- TRY IT -
Give back the exact lines of the material below from the one containing "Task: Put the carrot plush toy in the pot" through the one containing "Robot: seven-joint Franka", and no pictures.

- MATERIAL FOR THIS TASK -

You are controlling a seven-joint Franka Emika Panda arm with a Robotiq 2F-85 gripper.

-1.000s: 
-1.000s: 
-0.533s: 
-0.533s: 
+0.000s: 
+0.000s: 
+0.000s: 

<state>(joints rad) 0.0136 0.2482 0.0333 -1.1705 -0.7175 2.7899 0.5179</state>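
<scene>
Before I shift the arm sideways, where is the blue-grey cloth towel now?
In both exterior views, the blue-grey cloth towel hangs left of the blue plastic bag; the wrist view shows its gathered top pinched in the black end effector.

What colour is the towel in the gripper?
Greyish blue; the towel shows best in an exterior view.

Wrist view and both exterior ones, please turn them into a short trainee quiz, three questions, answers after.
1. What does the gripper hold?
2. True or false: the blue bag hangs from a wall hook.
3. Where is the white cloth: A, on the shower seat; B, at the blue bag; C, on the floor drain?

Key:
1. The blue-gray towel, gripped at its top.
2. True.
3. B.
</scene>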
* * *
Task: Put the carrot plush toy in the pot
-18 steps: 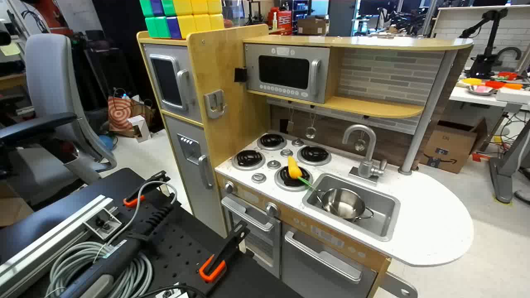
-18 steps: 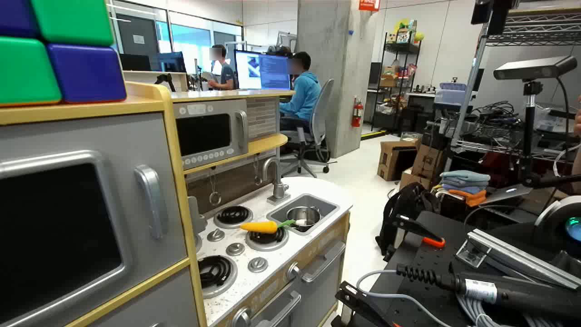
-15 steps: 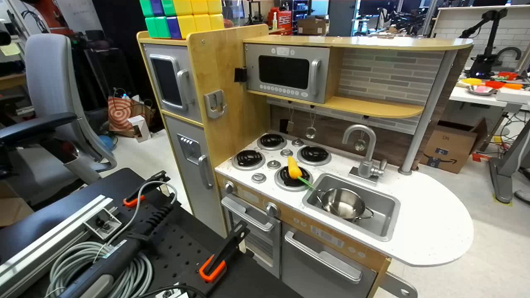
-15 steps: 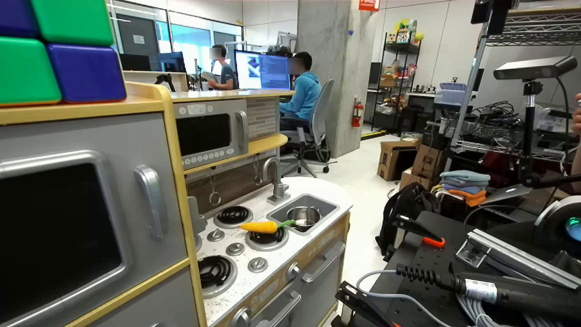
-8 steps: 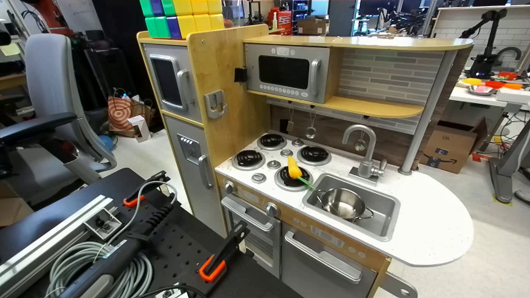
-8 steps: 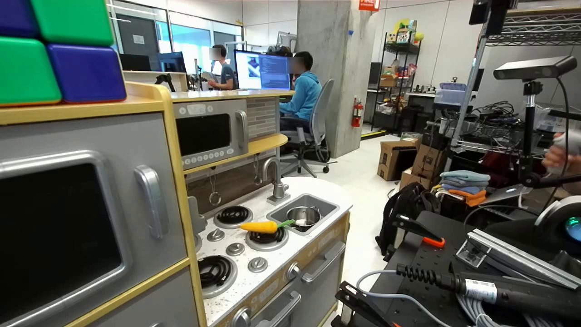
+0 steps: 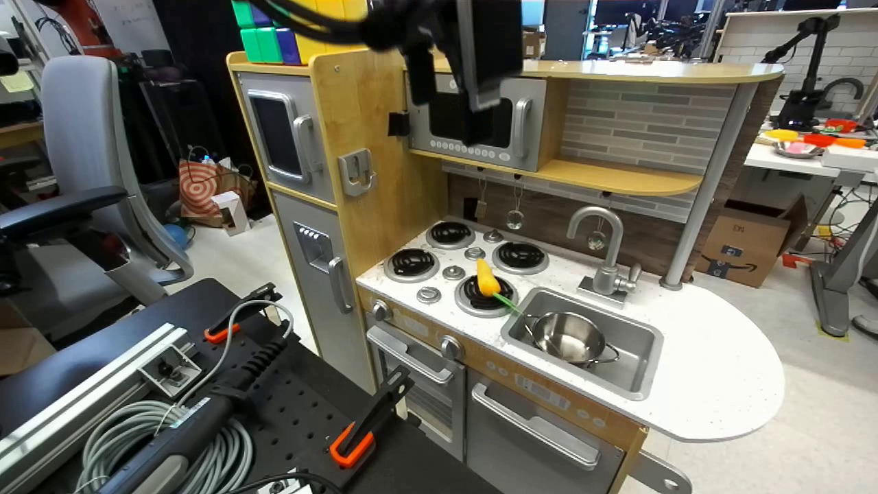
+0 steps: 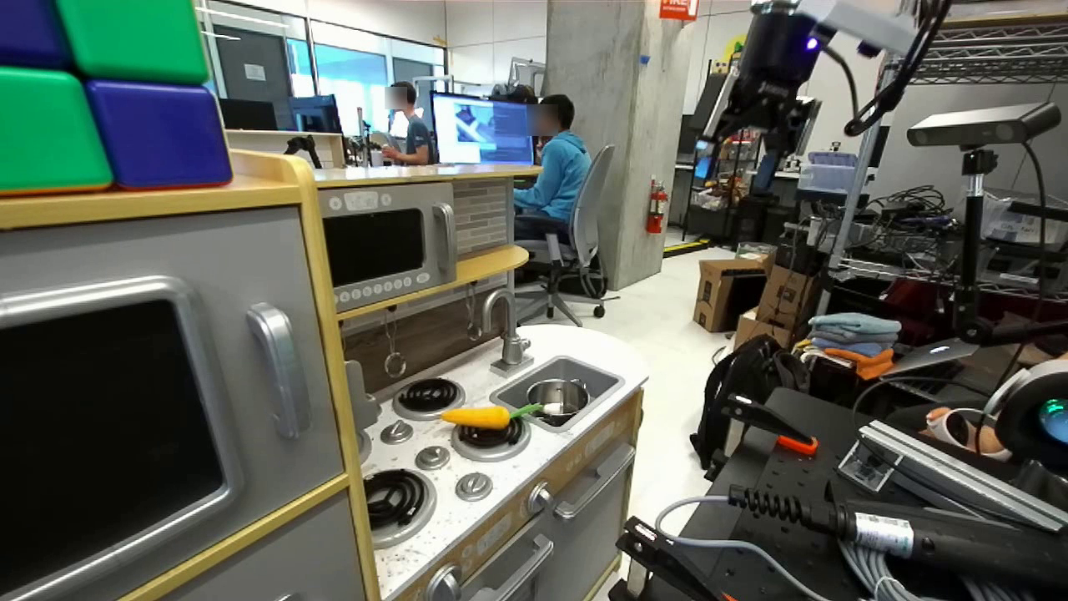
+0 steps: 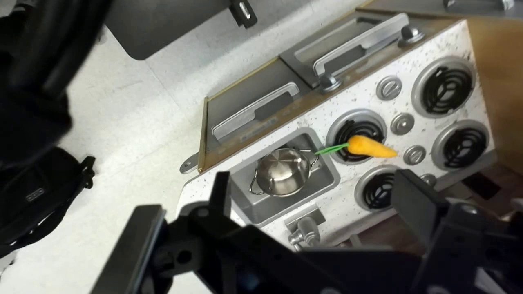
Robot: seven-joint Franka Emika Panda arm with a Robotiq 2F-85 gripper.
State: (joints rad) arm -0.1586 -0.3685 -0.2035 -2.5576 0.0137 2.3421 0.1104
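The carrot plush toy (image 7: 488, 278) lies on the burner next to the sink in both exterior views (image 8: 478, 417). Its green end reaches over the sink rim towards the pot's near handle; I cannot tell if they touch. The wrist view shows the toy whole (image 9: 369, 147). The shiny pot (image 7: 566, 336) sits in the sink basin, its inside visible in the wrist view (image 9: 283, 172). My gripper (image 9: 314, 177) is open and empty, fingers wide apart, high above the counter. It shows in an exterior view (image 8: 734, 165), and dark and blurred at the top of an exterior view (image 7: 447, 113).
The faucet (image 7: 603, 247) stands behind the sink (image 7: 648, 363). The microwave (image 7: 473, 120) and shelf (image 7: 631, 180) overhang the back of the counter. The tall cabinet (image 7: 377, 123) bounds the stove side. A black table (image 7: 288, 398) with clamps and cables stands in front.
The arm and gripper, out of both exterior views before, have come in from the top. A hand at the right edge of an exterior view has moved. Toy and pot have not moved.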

- YOUR RESPONSE -
Task: Put the carrot plush toy in the pot
-18 steps: 
-18 steps: 
-15 steps: 
-15 steps: 
-8 steps: 
-8 steps: 
+0 steps: 
+0 steps: 
+0 steps: 
Robot: seven-joint Franka Emika Panda arm with a Robotiq 2F-85 gripper.

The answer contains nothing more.